**Directions for this task**: Set down all of the data that follows, keeping every character.

━━━━━━━━

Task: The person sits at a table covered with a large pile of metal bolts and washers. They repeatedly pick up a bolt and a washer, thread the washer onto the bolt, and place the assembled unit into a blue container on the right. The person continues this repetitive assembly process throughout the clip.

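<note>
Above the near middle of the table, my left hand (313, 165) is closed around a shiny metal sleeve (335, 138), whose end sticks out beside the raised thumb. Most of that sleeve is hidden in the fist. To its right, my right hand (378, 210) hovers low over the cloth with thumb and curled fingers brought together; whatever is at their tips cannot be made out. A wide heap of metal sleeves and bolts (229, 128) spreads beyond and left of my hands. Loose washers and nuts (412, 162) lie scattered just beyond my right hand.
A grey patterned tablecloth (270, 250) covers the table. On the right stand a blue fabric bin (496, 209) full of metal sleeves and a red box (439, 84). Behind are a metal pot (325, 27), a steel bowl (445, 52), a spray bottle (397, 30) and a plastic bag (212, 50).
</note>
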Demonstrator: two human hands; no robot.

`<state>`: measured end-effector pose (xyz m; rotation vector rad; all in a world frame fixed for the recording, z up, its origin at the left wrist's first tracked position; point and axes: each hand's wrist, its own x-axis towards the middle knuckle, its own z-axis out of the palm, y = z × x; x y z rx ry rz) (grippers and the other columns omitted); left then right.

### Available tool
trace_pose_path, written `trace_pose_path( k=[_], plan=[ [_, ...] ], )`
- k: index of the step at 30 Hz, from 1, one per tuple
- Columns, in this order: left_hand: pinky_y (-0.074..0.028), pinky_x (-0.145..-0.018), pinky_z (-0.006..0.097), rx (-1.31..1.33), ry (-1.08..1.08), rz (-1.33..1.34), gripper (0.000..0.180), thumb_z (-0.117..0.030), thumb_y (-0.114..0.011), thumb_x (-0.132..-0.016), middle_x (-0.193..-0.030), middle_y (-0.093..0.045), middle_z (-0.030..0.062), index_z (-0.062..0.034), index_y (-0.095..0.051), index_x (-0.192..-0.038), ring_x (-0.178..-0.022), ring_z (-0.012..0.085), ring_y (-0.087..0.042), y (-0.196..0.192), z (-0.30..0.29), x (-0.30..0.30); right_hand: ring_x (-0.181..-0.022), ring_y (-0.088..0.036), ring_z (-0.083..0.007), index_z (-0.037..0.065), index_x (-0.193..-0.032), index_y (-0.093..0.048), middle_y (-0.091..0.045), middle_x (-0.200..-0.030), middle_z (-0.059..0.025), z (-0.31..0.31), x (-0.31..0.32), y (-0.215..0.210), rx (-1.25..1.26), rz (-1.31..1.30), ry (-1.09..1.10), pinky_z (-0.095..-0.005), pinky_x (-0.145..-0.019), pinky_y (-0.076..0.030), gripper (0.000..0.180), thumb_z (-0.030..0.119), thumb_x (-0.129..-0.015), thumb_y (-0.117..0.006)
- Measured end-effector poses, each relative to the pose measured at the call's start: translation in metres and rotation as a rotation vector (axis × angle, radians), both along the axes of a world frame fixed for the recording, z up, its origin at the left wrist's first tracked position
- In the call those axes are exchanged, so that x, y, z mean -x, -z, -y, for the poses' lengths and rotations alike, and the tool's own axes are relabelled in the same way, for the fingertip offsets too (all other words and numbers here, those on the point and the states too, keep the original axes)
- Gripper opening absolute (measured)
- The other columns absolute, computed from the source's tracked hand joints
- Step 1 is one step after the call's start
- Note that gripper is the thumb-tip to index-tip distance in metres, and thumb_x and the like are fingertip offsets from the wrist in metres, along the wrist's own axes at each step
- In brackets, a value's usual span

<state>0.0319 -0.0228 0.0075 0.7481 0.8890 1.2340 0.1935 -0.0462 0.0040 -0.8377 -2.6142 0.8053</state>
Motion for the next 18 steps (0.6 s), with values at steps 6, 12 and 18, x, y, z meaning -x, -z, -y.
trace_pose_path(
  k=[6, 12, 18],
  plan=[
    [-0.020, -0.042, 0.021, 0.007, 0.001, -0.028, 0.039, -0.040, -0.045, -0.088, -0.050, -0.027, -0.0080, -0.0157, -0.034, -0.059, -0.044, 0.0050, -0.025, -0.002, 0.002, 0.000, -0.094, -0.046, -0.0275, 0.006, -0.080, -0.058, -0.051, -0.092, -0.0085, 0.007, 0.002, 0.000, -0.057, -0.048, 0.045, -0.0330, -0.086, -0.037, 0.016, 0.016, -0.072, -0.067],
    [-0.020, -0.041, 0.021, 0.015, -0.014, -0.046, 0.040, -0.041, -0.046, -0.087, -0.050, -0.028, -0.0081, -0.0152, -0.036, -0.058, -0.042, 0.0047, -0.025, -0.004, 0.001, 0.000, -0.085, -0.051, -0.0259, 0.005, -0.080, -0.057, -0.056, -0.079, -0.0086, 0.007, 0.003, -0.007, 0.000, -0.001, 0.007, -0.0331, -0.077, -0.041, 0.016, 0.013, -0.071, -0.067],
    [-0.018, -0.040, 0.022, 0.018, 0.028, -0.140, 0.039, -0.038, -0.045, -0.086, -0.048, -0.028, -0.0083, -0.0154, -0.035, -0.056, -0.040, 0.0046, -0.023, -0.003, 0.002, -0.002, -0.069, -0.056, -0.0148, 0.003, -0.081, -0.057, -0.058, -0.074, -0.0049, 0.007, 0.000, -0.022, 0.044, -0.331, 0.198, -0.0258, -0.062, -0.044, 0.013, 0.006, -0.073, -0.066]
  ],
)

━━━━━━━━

**Task response**:
Task: The person sits at a table covered with a large pile of metal bolts and washers. They repeatedly pick up a bolt and a washer, thread the washer onto the bolt, and place the assembled unit into a blue container on the right. The person continues this repetitive assembly process throughout the clip.

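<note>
Above the near middle of the table, my left hand (313, 165) is closed around a shiny metal sleeve (335, 138), whose end sticks out beside the raised thumb. Most of that sleeve is hidden in the fist. To its right, my right hand (378, 210) hovers low over the cloth with thumb and curled fingers brought together; whatever is at their tips cannot be made out. A wide heap of metal sleeves and bolts (229, 128) spreads beyond and left of my hands. Loose washers and nuts (412, 162) lie scattered just beyond my right hand.
A grey patterned tablecloth (270, 250) covers the table. On the right stand a blue fabric bin (496, 209) full of metal sleeves and a red box (439, 84). Behind are a metal pot (325, 27), a steel bowl (445, 52), a spray bottle (397, 30) and a plastic bag (212, 50).
</note>
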Demonstrator: two human hands; no robot.

`<state>`: measured end-effector pose (xyz m; rotation vector rad; all in a world frame fixed for the recording, z up, its origin at the left wrist's first tracked position; point and axes: each hand's wrist, its own x-axis towards the middle knuckle, its own z-axis out of the palm, y = z × x; x y z rx ry rz) (grippers and the other columns omitted); left then right.

### Available tool
trace_pose_path, written `trace_pose_path( k=[_], plan=[ [_, ...] ], )`
- k: index of the step at 30 Hz, from 1, one per tuple
- Columns, in this order: left_hand: pinky_y (-0.074..0.028), pinky_x (-0.145..-0.018), pinky_z (-0.006..0.097), rx (-1.31..1.33), ry (-1.08..1.08), rz (-1.33..1.34), gripper (0.000..0.180), thumb_z (-0.117..0.030), thumb_y (-0.114..0.011), thumb_x (-0.132..-0.016), middle_x (-0.193..-0.030), middle_y (-0.093..0.045), middle_z (-0.030..0.062), index_z (-0.062..0.034), index_y (-0.095..0.051), index_x (-0.192..-0.038), ring_x (-0.178..-0.022), ring_z (-0.012..0.085), ring_y (-0.087..0.042), y (-0.196..0.192), z (-0.30..0.29), x (-0.30..0.30); right_hand: ring_x (-0.181..-0.022), ring_y (-0.088..0.036), ring_z (-0.083..0.007), index_z (-0.037..0.065), index_x (-0.193..-0.032), index_y (-0.093..0.048), middle_y (-0.091..0.045), middle_x (-0.200..-0.030), middle_z (-0.059..0.025), z (-0.31..0.31), x (-0.31..0.32), y (-0.215..0.210), rx (-1.25..1.26), rz (-1.31..1.30), ry (-1.09..1.10), pinky_z (-0.095..-0.005), pinky_x (-0.145..-0.019), pinky_y (-0.076..0.030), gripper (0.000..0.180), thumb_z (-0.030..0.119), thumb_x (-0.129..-0.015), thumb_y (-0.117..0.006)
- Measured end-effector poses, each relative to the pose measured at the call's start: translation in metres and rotation as a rotation vector (axis × angle, radians), both along the axes of a world frame fixed for the recording, z up, its origin at the left wrist's first tracked position
- In the call those axes are exchanged, so that x, y, z mean -x, -z, -y, for the poses' lengths and rotations alike, and the tool's own axes are relabelled in the same way, for the fingertip offsets too (all other words and numbers here, those on the point and the states too, keep the original axes)
- Gripper opening absolute (measured)
- The other columns absolute, computed from the source's tracked hand joints
- Step 1 is one step after the call's start
- Note that gripper is the thumb-tip to index-tip distance in metres, and thumb_x and the like are fingertip offsets from the wrist in metres, along the wrist's own axes at each step
- In brackets, a value's usual span

<state>0.0319 -0.0228 0.0075 0.7481 0.8890 1.2340 0.1935 -0.0462 0.0040 -0.8377 -2.6142 0.8053</state>
Motion for the next 18 steps (0.6 s), with values at steps 6, 12 and 18, x, y, z meaning -x, -z, -y.
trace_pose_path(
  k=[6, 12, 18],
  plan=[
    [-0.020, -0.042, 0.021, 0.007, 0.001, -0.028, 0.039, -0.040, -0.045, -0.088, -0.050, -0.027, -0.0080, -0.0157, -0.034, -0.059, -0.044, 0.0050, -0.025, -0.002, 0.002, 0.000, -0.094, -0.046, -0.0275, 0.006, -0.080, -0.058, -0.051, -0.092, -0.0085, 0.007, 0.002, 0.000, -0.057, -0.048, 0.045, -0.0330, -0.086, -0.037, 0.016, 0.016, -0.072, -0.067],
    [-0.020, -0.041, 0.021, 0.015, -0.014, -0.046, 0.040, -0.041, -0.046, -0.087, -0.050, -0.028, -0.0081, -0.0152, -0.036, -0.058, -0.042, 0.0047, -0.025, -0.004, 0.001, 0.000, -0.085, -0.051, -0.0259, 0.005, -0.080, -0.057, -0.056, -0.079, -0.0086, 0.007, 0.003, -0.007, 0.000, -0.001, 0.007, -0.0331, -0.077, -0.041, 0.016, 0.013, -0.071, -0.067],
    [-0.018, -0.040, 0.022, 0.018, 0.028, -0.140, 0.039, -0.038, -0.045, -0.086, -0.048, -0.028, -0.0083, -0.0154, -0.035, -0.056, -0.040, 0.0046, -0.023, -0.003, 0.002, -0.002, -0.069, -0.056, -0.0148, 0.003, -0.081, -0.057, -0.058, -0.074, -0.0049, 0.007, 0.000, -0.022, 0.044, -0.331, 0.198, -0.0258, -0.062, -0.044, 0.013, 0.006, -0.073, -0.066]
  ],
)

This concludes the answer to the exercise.